• **YOUR GOAL**
Read the data, and whenever a line holds the word "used", report that line.

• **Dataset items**
=====

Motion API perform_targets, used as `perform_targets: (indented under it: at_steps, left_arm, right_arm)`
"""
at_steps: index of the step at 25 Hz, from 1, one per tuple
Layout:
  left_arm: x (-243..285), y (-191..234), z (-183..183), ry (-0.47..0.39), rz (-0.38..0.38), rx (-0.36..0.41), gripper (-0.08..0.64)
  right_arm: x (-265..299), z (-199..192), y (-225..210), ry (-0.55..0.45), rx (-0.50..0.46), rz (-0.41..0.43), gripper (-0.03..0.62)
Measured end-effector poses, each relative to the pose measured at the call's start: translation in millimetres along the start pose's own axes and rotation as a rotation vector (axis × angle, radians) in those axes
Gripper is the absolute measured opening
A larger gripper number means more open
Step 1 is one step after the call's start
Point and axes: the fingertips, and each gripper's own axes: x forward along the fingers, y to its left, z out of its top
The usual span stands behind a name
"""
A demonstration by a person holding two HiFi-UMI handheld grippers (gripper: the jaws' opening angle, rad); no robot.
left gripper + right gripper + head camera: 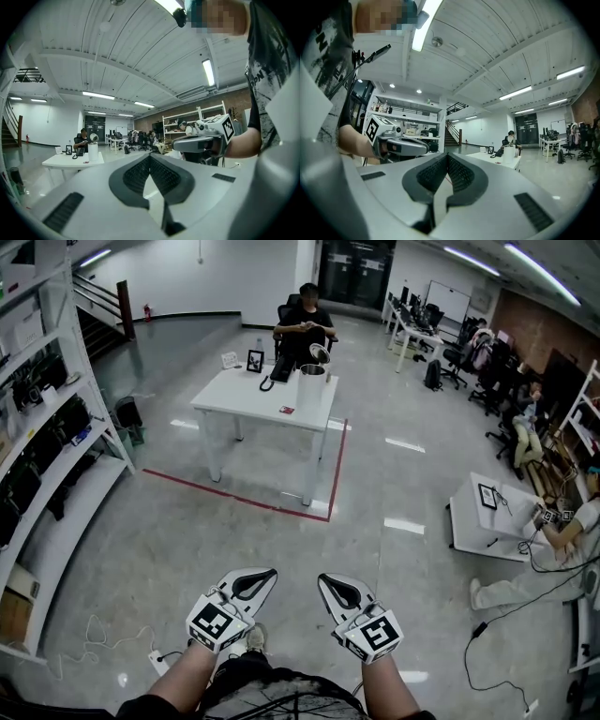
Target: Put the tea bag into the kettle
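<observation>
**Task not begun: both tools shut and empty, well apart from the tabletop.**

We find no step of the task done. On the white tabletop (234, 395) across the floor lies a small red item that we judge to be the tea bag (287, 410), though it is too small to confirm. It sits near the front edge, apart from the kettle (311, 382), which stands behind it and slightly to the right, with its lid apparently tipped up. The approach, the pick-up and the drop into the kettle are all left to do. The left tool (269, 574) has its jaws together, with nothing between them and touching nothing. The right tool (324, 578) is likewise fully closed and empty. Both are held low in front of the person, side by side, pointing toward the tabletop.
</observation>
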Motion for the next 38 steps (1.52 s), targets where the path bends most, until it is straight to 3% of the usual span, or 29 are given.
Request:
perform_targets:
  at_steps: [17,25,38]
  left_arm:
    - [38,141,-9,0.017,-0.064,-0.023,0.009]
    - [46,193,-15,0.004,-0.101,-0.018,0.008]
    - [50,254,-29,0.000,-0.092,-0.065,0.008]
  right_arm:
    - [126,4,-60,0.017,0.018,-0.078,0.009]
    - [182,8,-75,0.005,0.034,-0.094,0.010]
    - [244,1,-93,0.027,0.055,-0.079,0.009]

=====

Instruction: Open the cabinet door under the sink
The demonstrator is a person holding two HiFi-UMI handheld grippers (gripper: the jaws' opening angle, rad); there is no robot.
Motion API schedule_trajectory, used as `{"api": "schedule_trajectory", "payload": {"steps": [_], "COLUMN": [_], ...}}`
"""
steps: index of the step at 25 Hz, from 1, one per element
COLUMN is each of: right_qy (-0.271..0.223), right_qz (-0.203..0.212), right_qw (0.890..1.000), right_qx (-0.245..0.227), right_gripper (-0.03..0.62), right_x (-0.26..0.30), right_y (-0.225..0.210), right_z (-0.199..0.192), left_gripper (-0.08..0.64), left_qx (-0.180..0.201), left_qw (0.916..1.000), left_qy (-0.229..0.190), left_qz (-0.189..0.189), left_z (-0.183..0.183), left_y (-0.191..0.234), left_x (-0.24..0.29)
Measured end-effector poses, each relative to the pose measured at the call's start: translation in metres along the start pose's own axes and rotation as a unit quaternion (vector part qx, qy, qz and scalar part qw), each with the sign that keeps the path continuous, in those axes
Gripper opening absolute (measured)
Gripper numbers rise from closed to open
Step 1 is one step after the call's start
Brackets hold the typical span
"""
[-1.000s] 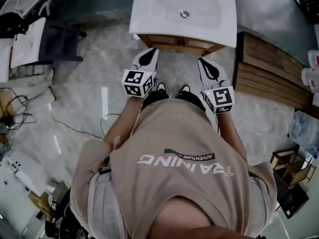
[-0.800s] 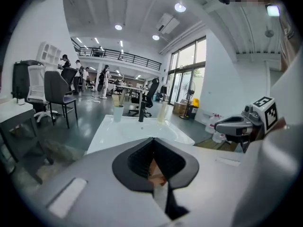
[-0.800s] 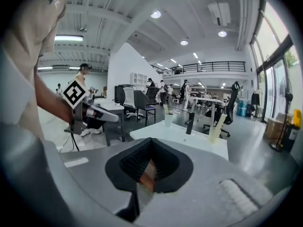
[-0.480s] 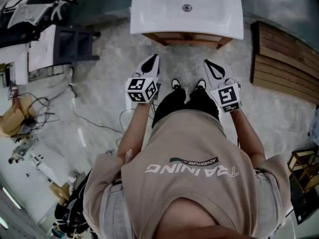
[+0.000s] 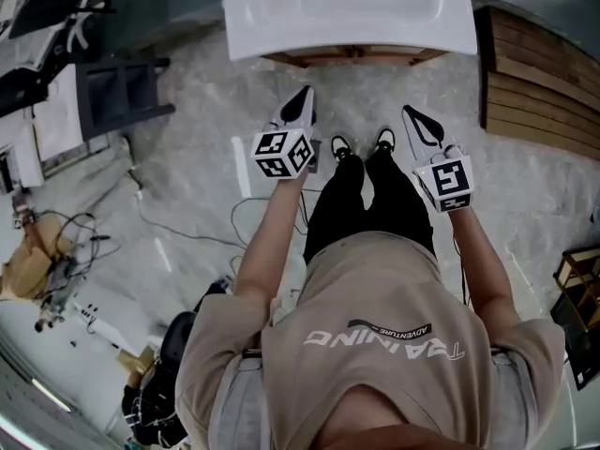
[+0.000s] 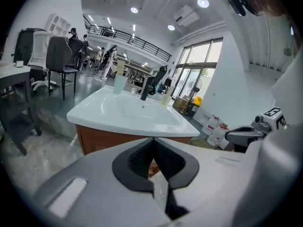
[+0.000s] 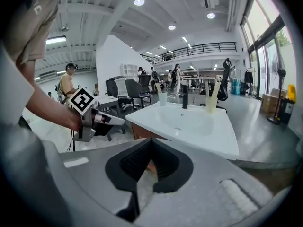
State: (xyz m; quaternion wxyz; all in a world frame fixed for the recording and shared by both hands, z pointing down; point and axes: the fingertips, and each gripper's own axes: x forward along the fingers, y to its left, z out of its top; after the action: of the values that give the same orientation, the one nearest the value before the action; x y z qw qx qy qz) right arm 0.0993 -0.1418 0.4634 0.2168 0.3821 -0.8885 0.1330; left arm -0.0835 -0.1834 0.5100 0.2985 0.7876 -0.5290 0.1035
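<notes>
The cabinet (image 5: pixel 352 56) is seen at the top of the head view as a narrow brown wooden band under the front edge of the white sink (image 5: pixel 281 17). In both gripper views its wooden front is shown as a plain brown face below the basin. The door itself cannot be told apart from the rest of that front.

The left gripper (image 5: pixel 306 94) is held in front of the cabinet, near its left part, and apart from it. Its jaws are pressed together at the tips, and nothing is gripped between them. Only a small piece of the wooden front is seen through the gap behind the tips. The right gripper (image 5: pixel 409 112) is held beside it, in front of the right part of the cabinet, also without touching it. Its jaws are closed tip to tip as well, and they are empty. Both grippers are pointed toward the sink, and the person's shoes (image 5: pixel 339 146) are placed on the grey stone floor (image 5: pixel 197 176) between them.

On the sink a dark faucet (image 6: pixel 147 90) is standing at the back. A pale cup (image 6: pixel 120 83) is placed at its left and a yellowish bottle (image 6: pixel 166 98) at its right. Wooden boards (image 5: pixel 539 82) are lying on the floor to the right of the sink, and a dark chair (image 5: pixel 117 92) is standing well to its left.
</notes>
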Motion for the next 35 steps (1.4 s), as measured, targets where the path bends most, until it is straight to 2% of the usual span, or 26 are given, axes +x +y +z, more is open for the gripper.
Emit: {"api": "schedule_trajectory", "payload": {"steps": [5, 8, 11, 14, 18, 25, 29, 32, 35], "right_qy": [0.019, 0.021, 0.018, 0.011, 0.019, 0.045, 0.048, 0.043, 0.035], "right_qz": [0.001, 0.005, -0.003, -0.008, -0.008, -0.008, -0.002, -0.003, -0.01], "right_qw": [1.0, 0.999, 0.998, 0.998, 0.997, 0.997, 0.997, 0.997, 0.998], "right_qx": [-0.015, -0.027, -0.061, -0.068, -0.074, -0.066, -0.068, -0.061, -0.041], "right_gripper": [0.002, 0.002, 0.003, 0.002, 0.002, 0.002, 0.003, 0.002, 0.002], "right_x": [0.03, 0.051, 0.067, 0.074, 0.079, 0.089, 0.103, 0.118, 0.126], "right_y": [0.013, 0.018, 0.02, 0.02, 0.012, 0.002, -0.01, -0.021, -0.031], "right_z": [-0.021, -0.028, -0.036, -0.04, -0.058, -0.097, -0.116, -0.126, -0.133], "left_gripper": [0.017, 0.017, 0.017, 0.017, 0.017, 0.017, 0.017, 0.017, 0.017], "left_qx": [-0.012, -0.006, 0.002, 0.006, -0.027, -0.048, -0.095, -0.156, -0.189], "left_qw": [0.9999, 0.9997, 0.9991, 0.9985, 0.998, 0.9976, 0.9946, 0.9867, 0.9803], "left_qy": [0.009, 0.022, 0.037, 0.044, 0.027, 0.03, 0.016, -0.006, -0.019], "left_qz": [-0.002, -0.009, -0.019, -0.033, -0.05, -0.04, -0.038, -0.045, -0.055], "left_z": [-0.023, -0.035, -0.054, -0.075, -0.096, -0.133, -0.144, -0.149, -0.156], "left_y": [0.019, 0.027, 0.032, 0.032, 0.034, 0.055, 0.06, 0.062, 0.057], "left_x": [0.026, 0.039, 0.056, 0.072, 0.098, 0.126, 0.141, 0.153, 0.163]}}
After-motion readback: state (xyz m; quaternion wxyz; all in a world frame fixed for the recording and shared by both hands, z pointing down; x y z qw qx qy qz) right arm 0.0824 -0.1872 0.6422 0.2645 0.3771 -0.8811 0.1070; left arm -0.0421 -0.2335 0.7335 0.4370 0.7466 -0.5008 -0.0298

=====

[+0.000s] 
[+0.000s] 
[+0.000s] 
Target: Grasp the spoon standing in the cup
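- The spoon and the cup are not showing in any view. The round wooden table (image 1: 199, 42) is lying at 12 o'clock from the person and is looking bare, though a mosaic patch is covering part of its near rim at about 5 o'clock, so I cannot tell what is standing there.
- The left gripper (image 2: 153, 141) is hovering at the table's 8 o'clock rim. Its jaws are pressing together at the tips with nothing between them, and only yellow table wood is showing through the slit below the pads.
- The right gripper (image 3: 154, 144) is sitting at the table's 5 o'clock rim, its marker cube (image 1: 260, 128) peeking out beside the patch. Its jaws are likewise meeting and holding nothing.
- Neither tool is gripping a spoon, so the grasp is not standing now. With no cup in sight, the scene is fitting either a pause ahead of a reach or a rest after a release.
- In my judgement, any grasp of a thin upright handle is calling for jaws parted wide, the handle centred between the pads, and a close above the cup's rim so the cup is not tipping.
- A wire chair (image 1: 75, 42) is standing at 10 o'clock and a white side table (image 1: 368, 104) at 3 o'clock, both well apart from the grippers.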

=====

• **EXERCISE RESPONSE**
Motion API perform_targets, used as `perform_targets: (indented under it: at_steps, left_arm, right_arm)`
Motion API schedule_trajectory, used as `{"api": "schedule_trajectory", "payload": {"steps": [_], "COLUMN": [_], ...}}`

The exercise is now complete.